Well I recognise it! It happened 9 times out of 10 when I was using NDMPCopy a month or so back. The source filer will eventually give up, but only after an hour or two...
Because there are 5 sessions for NDMP on a given filer, and I was copying qtrees between filers, I had to spend lots'o time manually setting up and tearing down NDMPCopies - because I couldn't rely on a script keeping the copies going as fast as possible, and I was constrained by time.
I also had anomalously low throughput on one pair of filers which remained constant no matter how many concurrent NDMPCopies I set running, and another pair would crash if I tried to set up concurrent NDMPCopies, though the throughput was sufficiently high (ten times the speed of the stable-but-slow pair) that that didn't impact the overall operation.

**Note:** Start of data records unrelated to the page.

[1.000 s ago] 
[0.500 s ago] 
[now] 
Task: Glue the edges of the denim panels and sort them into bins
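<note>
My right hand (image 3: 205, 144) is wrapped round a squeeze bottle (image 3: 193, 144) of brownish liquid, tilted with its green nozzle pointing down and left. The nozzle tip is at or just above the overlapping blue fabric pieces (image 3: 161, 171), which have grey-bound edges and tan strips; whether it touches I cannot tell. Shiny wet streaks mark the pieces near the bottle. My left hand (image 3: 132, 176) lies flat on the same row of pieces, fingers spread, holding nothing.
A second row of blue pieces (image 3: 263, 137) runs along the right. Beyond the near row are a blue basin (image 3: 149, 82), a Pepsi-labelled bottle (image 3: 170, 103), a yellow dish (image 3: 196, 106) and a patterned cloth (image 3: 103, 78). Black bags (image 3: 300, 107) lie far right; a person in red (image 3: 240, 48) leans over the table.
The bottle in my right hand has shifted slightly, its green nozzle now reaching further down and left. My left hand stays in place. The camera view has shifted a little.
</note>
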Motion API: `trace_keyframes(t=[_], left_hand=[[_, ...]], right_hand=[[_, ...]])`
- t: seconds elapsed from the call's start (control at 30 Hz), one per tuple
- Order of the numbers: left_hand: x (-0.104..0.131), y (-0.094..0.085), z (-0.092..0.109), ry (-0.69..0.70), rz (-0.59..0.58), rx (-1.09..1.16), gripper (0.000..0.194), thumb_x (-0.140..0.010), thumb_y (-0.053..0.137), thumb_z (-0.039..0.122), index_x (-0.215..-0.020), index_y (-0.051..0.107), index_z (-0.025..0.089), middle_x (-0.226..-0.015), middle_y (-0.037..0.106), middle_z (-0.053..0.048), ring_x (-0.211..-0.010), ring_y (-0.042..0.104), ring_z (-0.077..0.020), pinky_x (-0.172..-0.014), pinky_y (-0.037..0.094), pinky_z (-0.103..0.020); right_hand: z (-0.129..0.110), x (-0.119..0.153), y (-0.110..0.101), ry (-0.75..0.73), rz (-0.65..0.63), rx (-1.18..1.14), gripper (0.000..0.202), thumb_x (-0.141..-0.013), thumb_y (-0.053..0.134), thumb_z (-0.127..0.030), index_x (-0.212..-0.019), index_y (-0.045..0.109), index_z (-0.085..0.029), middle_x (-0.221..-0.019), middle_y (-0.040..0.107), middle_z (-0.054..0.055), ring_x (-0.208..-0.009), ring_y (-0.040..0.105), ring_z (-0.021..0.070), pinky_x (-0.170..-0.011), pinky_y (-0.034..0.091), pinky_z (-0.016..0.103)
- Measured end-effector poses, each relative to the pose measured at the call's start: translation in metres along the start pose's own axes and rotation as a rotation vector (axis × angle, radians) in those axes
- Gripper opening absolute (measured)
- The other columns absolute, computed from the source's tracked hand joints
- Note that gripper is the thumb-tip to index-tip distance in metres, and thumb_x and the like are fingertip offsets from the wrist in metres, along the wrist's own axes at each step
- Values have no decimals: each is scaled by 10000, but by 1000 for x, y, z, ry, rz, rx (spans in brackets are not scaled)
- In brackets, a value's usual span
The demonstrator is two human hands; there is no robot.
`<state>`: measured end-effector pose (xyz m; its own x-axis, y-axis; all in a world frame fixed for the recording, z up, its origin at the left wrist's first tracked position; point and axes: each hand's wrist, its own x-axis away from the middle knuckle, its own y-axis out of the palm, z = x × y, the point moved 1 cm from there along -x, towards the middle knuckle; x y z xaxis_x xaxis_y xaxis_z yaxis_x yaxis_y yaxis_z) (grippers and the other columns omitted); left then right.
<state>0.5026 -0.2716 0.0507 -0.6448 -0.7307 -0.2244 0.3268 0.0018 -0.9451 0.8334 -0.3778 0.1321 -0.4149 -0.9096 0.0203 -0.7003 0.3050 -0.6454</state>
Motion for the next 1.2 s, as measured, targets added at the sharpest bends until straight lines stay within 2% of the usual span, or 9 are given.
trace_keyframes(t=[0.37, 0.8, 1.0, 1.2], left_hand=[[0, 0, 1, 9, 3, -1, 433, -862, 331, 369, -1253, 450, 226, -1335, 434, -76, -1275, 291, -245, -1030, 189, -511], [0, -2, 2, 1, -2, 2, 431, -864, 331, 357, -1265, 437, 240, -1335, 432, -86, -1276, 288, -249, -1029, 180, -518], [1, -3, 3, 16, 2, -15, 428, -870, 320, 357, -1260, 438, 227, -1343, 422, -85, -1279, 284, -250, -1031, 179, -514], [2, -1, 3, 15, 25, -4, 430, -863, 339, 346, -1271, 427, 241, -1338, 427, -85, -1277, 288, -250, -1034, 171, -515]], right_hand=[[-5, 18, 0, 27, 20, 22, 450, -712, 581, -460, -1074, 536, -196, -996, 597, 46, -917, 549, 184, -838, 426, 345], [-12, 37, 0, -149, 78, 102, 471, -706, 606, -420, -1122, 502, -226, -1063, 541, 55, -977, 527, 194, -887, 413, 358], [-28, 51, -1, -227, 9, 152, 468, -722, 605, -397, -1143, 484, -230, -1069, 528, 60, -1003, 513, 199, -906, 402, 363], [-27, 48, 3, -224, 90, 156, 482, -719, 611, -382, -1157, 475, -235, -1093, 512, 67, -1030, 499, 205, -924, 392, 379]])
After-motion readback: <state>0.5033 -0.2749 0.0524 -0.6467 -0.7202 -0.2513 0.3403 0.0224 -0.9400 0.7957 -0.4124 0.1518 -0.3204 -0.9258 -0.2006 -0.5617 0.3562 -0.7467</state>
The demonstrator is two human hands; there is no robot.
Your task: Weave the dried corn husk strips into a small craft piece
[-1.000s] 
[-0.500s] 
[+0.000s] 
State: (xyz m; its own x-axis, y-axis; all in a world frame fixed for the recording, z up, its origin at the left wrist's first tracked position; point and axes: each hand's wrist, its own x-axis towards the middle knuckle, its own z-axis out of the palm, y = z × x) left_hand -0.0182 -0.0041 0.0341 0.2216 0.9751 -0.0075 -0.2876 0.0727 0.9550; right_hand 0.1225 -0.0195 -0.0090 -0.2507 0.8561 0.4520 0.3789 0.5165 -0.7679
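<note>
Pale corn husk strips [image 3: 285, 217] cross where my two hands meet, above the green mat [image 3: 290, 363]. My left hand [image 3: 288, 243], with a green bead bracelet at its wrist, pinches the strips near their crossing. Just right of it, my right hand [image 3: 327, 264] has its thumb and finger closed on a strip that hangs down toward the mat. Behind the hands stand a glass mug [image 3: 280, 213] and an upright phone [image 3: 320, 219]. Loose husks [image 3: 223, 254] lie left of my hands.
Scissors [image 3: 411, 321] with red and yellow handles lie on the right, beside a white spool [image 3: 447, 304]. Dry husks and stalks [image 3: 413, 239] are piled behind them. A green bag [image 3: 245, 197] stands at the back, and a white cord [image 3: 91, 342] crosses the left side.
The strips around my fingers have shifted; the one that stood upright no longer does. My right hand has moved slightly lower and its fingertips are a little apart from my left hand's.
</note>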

In case you're wondering the first pair was pretty much identical to the second pair, give or take a shelf of disks or two. We've not yet figured out why the difference in stability or performance. The source filers were F540s, the targets were F630s, all on one FDDI ring with two E4000's running 2.5.1 fully and equivalently patched to the gills running the NDMPCopies.
Nevertheless, I used to hate setting up back-to-back dump restores and NDMPCopy is gonna be a permanent fixture in our toolbox (until something even better happens 8)
On Oct 30, 6:43, Brian Tao wrote:
Subject: Source NDMP server hangs after successful dump? I downloaded ndmpcopy 1.1 from ftp.ndmp.org and used it to duplicate the data across filers. In every case using four different F230's, the dump/restore was successful, but the ndmpcopy never exits, suggesting the source filer may be hung. All the data was transferred, and the source filer is still alive and serving NFS, except it doesn't know that the dump is finished. All the filers are running 4.2a, as shipped. Is this a known problem?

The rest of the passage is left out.